To do — This exercise calls for retyping every line below exactly, with the images omitted.
--- START ---
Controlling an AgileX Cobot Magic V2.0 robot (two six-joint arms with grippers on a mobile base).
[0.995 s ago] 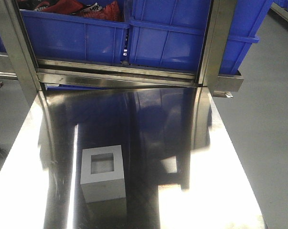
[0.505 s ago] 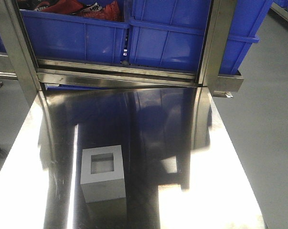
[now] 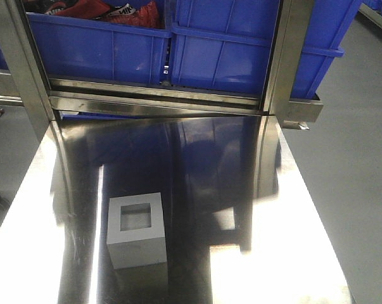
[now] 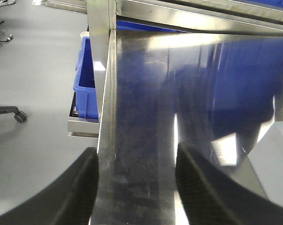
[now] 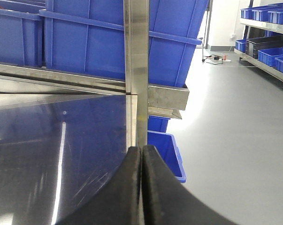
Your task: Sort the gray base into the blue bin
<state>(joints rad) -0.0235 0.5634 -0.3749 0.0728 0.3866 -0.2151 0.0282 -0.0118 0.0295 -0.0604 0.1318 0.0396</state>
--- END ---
Answer to this task —
Controlling an AgileX Cobot Magic V2.0 robot (two six-joint arms with grippers on a mobile base).
[0.995 s ago] 
[0.505 s ago] 
[now] 
[now] 
[now] 
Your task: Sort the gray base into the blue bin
<state>(joints rad) -0.0235 0.5634 -0.3749 0.0728 0.3866 -0.2151 0.0282 -0.0118 0.0295 -0.0604 0.1318 0.0396</state>

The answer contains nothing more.